I woke up to the sound of my own heartbeat.
It was in my ears, loud and uneven, thudding against the inside of my skull. For a few seconds I didn’t remember where I was or why everything hurt. The world was a blur of cold light and antiseptic smell; my tongue was thick, my throat burned like I’d swallowed sandpaper. Something beeping nearby ticked off my survival in tiny digital chirps.
Then a voice floated in from somewhere above me.
“She’s coming around,” someone said softly. “Hi, Holly. Can you hear me?”
My eyelids felt like wet sandbags. I managed to crack them open. The ceiling was white, too bright, with square fluorescent panels that hummed faintly. A face leaned into view—blue mask, pale hair tucked under a surgical cap, kind eyes with little crinkles at the corners.
“There you are,” she said, smiling with her eyes. “I’m Kelly. I’ve been with you in recovery. Your surgery is all done. Nine hours. You did great.”
Nine hours. Right. The spinal surgery. The thing I’d been both dreading and longing for over three years.
My body felt wrong, like someone had taken me apart and put me back together with pieces that didn’t quite fit yet. My back was a burning line of pain. My legs felt like distant countries I used to live in. I tried to move my foot and it twitched, a small miracle.
“Pain…?” Kelly asked, reading something on the monitor.
“Yeah,” I rasped, surprised at how thin my voice sounded. “Kind of… like a truck hit me. And then backed up to check.”
She chuckled. “That’s about right. We’ve got you on morphine. We can nudge it a little if you need.”
The words washed over me. I nodded, or at least I thought I did. The room swayed gently, the edges soft and unreal. Somewhere a curtain rattled. Somewhere someone groaned. The whole place smelled like disinfectant and boiled linens.
Then Kelly said, “Your phone has been going crazy. Your family’s been trying to reach you all day. Do you want it?”
That word—or maybe just the weight behind it—cut through the morphine fog.
Family.
My chest tightened. Megan’s wedding flashed through my mind: white flowers and a $22,000 dress and my mother’s frantic voice talking about centerpieces while I tried to tell her I might lose the ability to walk. I remembered their last call before surgery, too. Not to ask how I felt or if I was scared. To ask for more money for the wedding.
For a moment, I considered shaking my head. Saying no. Asking for more drugs and more sleep and less reality.

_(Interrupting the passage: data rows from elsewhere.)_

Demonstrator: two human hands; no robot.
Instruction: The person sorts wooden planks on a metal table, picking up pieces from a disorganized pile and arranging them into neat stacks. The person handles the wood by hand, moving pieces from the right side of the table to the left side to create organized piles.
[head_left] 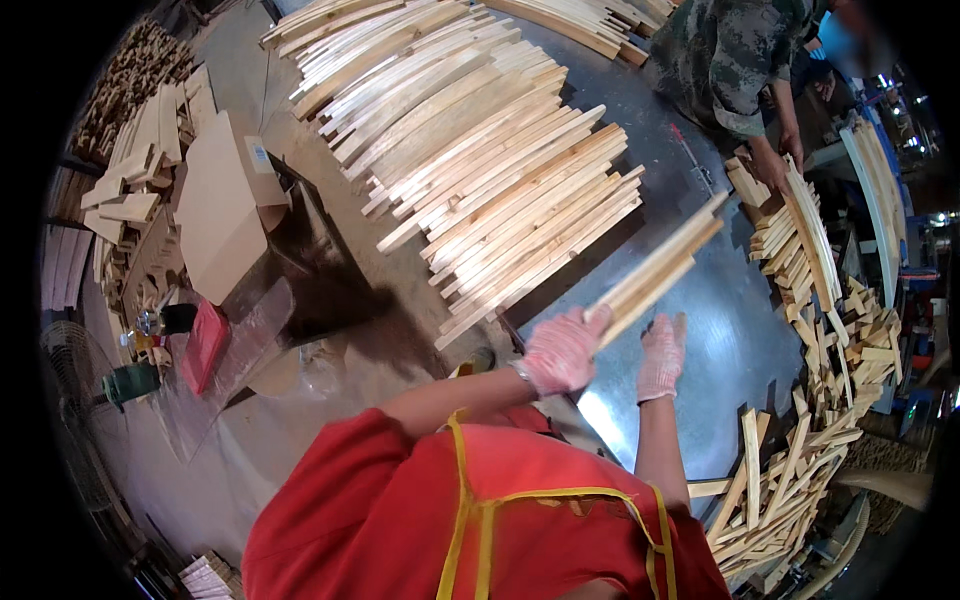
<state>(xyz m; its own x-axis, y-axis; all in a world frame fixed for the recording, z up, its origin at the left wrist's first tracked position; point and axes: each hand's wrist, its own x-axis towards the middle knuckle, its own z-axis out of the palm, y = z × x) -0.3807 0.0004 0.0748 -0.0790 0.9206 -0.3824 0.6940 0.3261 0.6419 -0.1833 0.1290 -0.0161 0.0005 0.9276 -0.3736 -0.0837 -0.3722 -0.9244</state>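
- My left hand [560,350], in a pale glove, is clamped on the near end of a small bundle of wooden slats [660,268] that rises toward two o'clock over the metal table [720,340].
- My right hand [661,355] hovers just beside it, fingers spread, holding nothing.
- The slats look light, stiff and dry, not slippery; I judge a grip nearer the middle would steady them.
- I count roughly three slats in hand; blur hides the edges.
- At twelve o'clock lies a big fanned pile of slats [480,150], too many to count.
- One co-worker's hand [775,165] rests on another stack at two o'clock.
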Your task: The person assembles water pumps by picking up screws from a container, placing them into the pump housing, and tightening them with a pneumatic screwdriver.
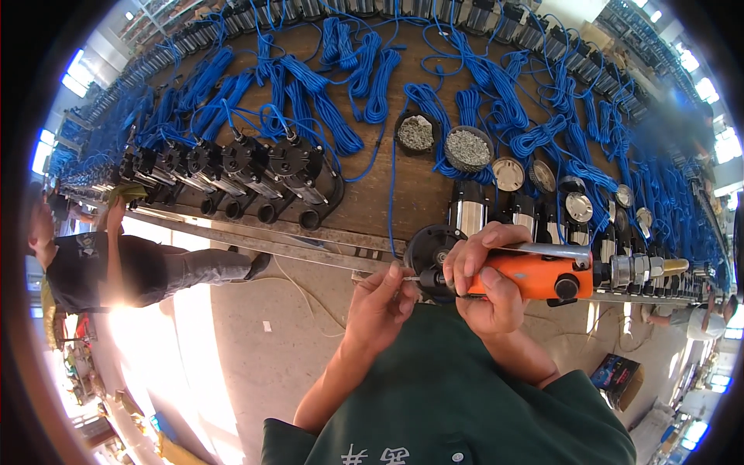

But I heard myself say, “Yeah. Phone.”
She tucked something cool and rectangular into my hand. The effort it took to focus my gaze on it felt ridiculous, like trying to read a book at the bottom of a swimming pool. The screen was too bright. I blinked until the numbers came into focus.
73 missed calls.
47 unread messages.
My brain, sluggish as it was, did the jump to worst-case scenarios in under a second.
Car accident.
Someone dead.
Something catastrophic.
I could taste metal in the back of my throat. My fingers, clumsy and slow, found the voicemail icon. At the top of the list, timestamped four hours into my surgery, was my father’s name.
I pressed play.
His voice poured into my ear, familiar and strange at the same time. Calm. Almost cheerful.
“Hey, Holly. It’s Dad. So… we had a family discussion and, well, we’ve been working on something. Good news. We sold your condo. Found a cash buyer a few weeks ago—very motivated, willing to close fast. We signed the final papers on your behalf today since you were unavailable.”